### Task brief:
Your copy of the data should match it exactly, except that the pictures are gone.

### Dataset extract:
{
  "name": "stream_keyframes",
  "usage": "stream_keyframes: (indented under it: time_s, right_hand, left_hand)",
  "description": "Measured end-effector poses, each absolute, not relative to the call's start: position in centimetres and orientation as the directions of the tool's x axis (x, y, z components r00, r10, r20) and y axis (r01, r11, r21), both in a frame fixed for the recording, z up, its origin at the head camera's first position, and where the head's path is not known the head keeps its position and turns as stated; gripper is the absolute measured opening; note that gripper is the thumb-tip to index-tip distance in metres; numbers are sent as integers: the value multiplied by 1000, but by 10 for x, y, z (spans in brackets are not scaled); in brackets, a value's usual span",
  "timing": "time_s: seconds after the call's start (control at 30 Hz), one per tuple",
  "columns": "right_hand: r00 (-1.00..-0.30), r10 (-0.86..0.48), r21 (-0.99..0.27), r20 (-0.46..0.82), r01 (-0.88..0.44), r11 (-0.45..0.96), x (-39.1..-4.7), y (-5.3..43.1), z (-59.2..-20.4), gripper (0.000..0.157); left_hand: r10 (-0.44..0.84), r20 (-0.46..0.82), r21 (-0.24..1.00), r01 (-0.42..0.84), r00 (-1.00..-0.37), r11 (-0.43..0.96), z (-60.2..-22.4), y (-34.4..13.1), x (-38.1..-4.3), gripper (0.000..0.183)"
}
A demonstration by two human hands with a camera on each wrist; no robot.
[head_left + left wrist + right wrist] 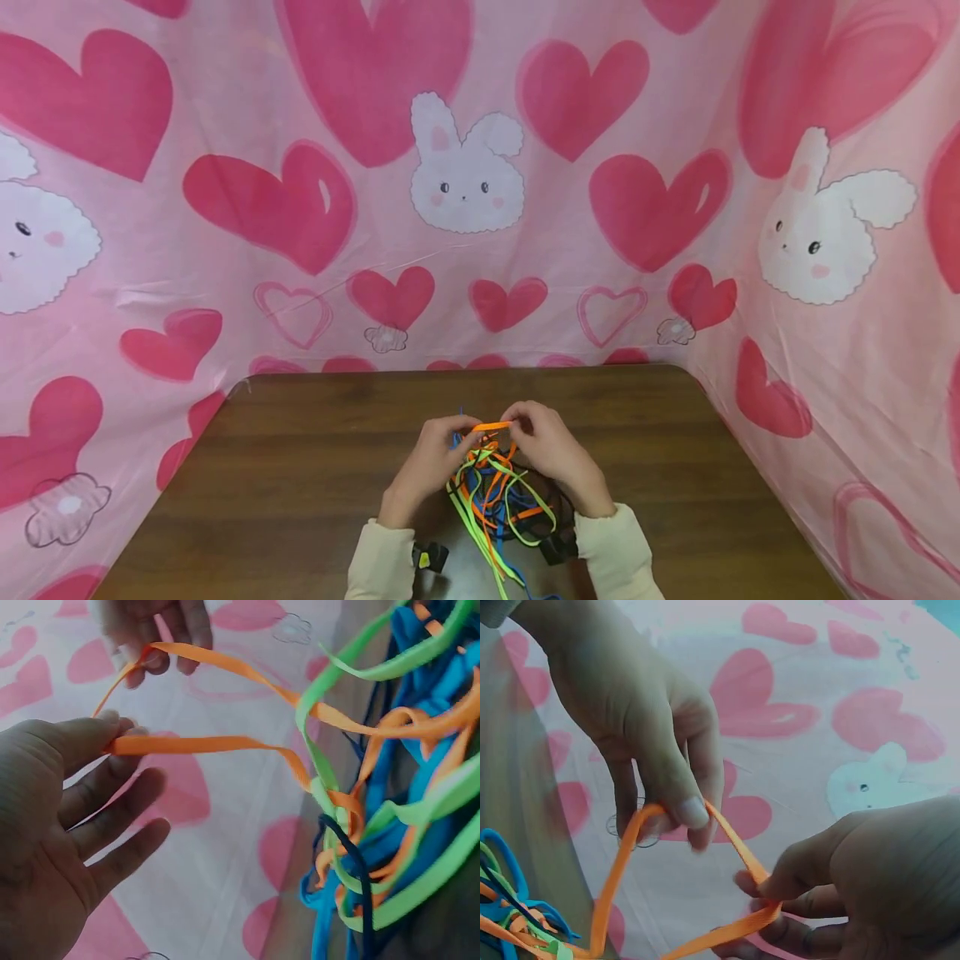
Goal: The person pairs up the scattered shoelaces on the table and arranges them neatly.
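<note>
My left hand point(431, 457) and right hand point(553, 450) both pinch a flat orange lace point(492, 426), a short stretch of it running between their fingertips. In the left wrist view, two strands of the orange lace point(202, 744) lead from the hands to the tangle. The left thumb and index finger pinch one strand there, the other fingers spread out. In the right wrist view the lace bends at each pinch. Below the hands lies a tangle of more orange, yellow-green laces point(467, 510) and blue laces point(409, 712), with thin dark cords among them.
The tangle lies on a dark brown wooden table point(315, 475). Loose lace ends trail toward the near edge. Black wrist gear point(431, 557) shows by the left sleeve. A pink cloth point(465, 275) with hearts and rabbits hangs behind the table and at both sides.
</note>
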State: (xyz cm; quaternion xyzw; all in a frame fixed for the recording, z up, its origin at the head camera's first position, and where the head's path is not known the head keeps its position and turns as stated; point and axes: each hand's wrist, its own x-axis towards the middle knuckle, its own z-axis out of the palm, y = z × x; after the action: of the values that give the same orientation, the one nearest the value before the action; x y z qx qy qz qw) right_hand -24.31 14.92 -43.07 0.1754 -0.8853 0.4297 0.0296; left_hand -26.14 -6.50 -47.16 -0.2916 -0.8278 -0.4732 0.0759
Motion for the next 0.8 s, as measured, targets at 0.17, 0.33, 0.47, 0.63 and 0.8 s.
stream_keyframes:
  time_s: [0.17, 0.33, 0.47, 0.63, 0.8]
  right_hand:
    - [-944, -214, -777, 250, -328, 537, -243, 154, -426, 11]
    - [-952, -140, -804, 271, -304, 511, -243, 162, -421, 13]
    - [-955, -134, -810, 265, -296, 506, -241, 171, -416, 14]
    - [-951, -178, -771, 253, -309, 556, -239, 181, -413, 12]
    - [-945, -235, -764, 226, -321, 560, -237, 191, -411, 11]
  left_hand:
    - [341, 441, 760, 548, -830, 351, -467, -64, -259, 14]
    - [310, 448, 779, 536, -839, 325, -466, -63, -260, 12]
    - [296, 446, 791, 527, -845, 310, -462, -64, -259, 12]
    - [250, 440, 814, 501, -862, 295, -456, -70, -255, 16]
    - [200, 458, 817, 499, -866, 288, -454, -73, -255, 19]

### Completed task:
{
  "name": "stream_keyframes",
  "usage": "stream_keyframes: (indented under it: time_s, right_hand, left_hand)",
  "description": "Measured end-effector poses, each absolute, not relative to the call's start: position in centimetres and orientation as the directions of the tool's x axis (x, y, z components r00, r10, r20) and y axis (r01, r11, r21), both in a frame fixed for the recording, z up, its origin at the head camera's first position, and where the head's path is not known the head keeps its position and turns as stated; gripper is the absolute measured opening; note that gripper is the thumb-tip to index-tip distance in metres; numbers are sent as integers: the value multiplied by 1000, but by 10 for x, y, z (spans in brackets are not scaled); in brackets, a value's usual span",
  "timing": "time_s: seconds after the call's start (control at 30 Hz), one per tuple",
  "columns": "right_hand: r00 (-1.00..-0.30), r10 (-0.86..0.48), r21 (-0.99..0.27), r20 (-0.46..0.82), r01 (-0.88..0.44), r11 (-0.45..0.96), x (-39.1..-4.7), y (-5.3..43.1), z (-59.2..-20.4), gripper (0.000..0.157); left_hand: r10 (-0.44..0.84), r20 (-0.46..0.82), r21 (-0.24..1.00), r01 (-0.42..0.84), r00 (-1.00..-0.37), r11 (-0.43..0.96), z (-60.2..-22.4), y (-34.4..13.1), x (-38.1..-4.3), gripper (0.000..0.183)"
}
A demonstration by two human hands with a camera on each wrist; no robot.
[head_left + left wrist + right wrist] 
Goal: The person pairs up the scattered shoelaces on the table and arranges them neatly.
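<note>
My left hand point(431, 457) and right hand point(553, 450) both pinch a flat orange lace point(492, 426), a short stretch of it running between their fingertips. In the left wrist view, two strands of the orange lace point(202, 744) lead from the hands to the tangle. The left thumb and index finger pinch one strand there, the other fingers spread out. In the right wrist view the lace bends at each pinch. Below the hands lies a tangle of more orange, yellow-green laces point(467, 510) and blue laces point(409, 712), with thin dark cords among them.
The tangle lies on a dark brown wooden table point(315, 475). Loose lace ends trail toward the near edge. Black wrist gear point(431, 557) shows by the left sleeve. A pink cloth point(465, 275) with hearts and rabbits hangs behind the table and at both sides.
</note>
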State: (xyz cm; quaternion xyzw; all in a frame fixed for the recording, z up, its origin at the head camera's first position, and where the head's path is not known the head keeps its position and turns as stated; point and axes: each hand's wrist, its own x-axis towards the middle knuckle, its own z-axis out of the palm, y = z × x; after the action: of the values that give the same orientation, the one nearest the value before the action; x y z qx qy qz qw) right_hand -24.31 14.92 -43.07 0.1754 -0.8853 0.4297 0.0296; left_hand -26.14 -6.50 -47.16 -0.2916 -0.8278 -0.4732 0.0759
Motion for the next 0.8 s, as measured, targets at 0.17, 0.33, 0.47, 0.63 and 0.8 s.
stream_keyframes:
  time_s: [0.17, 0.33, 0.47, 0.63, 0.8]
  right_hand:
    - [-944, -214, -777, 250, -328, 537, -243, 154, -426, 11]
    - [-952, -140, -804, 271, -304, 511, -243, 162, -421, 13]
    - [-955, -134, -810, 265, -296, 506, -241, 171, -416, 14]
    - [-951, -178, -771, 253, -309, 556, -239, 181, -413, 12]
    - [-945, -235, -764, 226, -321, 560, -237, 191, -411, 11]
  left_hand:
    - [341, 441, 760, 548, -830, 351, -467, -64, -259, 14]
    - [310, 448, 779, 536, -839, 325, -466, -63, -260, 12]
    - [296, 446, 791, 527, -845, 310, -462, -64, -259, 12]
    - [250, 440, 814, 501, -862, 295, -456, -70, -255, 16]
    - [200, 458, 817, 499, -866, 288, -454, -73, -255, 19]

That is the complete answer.